Indian J Pharm Sci 2024:86(1) Spl Issue “146-153”

This is an open access article distributed under the terms of the Creative Commons Attribution-NonCommercial-ShareAlike 3.0 License, which allows others to remix, tweak, and build upon the work non-commercially, as long as the author is credited and the new creations are licensed under the identical terms

Abstract

A meta-analysis was conducted to figure out the long-term effectiveness of bortezomib in managing patients with multiple myeloma. To retrieve relevant literature, the Chinese National Knowledge Infrastructure and Wanfang databases were searched using the keywords bortezomib, multiple myeloma, and long-term efficacy. Additionally, Embase, the Web of Science, PubMed, and Cochrane Library databases were queried using the terms bortezomib, multiple myeloma, and long-term effect. Two assessors utilized Cochrane scoring to evaluate the quality of the articles. Retrieve pertinent data from the included research articles and analyze it using RevMan 5.4 software to evaluate the effectiveness of bortezomib through meta-analysis. Ten publications were incorporated into the meta-analysis. According to the findings of the meta-analysis, patients undergoing consolidation therapy for multiple myeloma exhibited significantly superior progression-free survival and overall survival outcomes when treated with bortezomib compared to those who were not. In terms of overall survival during consolidation therapy, there was no notable distinction observed between the two groups of patients. Additionally, the funnel plot analysis indicated the absence of any significant publication bias. This meta-analysis unequivocally establishes the notable advantages of utilizing bortezomib as an initial medication choice for consolidation and maintenance therapy in multiple myeloma. Significant enhancements in both progression-free survival and overall survival were observed, underscoring its efficacy.

Keywords

Bortezomib, multiple myeloma, long-term effect, meta-analysis

Significant morbidity and mortality are commonly associated with Multiple Myeloma (MM). This hematologic malignancy is the 2nd most frequently diagnosed cancer, accounting for approximately 1 % of cases[1]. Advances in understanding the pathophysiology of the disease have led to recent advancements in treatment and significant improvement in patient outcomes.
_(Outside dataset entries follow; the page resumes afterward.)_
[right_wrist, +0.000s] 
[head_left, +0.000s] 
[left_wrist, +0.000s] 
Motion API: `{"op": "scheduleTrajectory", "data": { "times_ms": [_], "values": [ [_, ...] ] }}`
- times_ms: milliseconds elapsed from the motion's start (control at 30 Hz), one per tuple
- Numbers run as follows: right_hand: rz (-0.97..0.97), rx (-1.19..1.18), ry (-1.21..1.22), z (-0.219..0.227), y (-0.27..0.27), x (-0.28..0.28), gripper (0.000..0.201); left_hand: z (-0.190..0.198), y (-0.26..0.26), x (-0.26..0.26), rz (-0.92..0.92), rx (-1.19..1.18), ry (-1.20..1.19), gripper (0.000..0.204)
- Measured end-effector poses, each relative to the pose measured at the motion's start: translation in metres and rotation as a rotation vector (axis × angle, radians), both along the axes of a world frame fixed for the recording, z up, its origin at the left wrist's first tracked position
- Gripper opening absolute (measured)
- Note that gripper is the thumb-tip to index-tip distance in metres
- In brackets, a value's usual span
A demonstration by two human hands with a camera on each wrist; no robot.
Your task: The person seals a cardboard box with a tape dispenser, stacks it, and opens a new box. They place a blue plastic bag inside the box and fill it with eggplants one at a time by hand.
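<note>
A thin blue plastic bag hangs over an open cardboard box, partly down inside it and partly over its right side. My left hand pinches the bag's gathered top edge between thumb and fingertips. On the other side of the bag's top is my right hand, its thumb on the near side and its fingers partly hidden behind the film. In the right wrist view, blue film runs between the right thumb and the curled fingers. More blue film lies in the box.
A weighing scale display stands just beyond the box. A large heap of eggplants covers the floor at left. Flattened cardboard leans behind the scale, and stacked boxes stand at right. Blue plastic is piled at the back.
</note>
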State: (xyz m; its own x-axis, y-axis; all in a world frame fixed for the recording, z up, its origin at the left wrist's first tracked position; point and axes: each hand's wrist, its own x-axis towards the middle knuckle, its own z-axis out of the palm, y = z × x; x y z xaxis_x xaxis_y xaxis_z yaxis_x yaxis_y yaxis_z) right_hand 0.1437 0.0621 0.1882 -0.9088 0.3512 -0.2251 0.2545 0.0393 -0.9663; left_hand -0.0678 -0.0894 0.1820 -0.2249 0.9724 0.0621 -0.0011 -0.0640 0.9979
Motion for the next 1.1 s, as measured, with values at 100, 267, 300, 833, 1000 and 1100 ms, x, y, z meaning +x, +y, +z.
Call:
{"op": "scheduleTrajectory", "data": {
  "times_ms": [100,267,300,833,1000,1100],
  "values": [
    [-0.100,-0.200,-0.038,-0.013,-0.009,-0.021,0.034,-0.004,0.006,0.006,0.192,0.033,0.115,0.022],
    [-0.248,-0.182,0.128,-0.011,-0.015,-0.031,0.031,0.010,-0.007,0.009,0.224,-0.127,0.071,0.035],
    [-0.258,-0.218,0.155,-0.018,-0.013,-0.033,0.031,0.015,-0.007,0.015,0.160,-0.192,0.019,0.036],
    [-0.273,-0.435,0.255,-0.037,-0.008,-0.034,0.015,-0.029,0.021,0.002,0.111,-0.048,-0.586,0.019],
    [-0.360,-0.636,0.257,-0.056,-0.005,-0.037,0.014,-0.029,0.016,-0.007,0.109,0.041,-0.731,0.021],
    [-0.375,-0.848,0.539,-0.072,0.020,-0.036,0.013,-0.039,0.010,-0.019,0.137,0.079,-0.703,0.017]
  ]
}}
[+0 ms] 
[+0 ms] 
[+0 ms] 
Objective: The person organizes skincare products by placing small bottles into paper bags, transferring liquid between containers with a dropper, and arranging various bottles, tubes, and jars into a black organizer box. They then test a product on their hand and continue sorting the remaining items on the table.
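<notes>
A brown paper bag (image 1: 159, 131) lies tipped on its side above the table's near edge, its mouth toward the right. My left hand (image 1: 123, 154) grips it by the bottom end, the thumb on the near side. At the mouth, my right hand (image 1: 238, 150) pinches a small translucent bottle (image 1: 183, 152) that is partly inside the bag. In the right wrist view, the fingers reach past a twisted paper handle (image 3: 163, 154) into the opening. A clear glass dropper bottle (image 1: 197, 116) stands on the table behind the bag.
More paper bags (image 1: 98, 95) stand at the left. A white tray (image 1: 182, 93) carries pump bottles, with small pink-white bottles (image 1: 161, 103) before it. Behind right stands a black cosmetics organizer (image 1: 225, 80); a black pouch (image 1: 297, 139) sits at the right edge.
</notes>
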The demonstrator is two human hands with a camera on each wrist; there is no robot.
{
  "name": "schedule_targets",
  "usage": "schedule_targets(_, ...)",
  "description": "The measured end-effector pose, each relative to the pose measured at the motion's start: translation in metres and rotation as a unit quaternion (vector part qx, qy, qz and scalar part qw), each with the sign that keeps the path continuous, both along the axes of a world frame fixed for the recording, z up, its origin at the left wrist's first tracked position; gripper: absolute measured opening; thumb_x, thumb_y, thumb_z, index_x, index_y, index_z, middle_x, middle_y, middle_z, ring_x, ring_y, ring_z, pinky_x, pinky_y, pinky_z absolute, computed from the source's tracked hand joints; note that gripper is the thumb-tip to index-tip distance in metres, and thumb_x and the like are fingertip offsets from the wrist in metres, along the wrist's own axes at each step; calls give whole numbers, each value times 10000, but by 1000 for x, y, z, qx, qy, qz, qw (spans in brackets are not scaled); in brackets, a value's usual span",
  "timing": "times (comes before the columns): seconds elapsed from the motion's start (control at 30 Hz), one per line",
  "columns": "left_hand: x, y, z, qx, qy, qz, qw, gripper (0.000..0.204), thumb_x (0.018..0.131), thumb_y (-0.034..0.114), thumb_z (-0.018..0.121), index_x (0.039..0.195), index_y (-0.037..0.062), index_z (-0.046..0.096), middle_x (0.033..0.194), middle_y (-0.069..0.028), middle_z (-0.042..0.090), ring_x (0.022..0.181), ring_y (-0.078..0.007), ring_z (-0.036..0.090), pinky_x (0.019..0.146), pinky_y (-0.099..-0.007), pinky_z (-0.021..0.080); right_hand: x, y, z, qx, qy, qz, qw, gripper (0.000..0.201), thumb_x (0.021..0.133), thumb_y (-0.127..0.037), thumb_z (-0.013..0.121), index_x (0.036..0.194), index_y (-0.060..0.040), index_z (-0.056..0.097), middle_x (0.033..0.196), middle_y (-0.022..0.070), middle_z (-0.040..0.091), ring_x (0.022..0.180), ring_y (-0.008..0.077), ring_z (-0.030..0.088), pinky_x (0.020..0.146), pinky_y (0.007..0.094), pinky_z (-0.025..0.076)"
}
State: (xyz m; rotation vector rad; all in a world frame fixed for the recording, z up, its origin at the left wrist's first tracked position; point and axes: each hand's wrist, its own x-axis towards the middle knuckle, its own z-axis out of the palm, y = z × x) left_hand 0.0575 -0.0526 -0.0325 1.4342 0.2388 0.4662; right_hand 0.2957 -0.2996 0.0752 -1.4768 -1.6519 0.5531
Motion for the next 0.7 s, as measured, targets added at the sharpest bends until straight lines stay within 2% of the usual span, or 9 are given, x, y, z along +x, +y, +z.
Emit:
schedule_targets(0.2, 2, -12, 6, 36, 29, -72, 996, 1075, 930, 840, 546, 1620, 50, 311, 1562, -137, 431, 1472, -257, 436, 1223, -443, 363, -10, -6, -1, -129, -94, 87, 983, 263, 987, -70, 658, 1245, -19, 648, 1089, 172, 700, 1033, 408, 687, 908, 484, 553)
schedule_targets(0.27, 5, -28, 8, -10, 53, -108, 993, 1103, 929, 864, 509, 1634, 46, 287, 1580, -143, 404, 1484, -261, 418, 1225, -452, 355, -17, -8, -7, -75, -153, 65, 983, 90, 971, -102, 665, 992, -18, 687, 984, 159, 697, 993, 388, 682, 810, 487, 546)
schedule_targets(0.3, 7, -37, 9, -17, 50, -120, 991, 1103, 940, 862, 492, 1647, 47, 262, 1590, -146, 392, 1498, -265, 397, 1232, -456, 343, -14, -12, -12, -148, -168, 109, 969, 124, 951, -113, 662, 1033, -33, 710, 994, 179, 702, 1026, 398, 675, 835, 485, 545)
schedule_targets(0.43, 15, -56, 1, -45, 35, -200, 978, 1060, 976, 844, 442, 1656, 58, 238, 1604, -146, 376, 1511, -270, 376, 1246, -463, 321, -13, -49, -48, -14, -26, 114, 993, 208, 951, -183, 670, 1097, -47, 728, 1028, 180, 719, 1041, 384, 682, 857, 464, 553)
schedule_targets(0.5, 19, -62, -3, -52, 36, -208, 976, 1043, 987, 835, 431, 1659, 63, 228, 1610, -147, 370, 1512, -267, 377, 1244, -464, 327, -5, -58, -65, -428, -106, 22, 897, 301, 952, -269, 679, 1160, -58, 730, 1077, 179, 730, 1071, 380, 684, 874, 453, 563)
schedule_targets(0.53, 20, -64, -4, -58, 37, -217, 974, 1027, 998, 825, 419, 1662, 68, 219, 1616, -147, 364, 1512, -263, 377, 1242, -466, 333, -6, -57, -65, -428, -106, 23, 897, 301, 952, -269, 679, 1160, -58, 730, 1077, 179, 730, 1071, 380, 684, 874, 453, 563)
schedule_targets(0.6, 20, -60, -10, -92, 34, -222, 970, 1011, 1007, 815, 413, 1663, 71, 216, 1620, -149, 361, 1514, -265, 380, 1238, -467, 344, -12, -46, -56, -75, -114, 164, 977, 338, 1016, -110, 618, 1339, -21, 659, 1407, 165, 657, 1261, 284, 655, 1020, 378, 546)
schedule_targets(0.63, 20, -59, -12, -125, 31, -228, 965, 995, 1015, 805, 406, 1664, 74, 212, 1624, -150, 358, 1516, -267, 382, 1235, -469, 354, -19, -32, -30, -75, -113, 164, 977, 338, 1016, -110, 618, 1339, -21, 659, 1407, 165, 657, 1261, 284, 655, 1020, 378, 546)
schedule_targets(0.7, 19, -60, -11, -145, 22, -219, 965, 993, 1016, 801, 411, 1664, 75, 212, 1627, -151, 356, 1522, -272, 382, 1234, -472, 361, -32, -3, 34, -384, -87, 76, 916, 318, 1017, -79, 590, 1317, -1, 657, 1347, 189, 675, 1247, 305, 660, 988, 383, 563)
For individuals newly diagnosed with MM who meet the criteria for transplantation, the first-line therapeutic strategy involves the use of induction chemotherapy, followed by high-dose therapy and subsequent transplantation of their own stem cells. In cases where transplantation is not a viable option, induction therapy for eligible individuals often involves the prescription of combinations of two or three drugs[2]. Despite the progress in treatment, disease relapse after initial therapy is inevitable for most patients. Hence, consolidation or maintenance therapy is frequently administered to extend both Progression-Free Survival (PFS) and Overall Survival (OS). During the course of consolidation therapy, the primary focus centers on amplifying the efficacy of the initial treatment, while the primary aim of maintenance therapy is to protract the disease-free interval by employing extended low-intensity treatment protocols[3].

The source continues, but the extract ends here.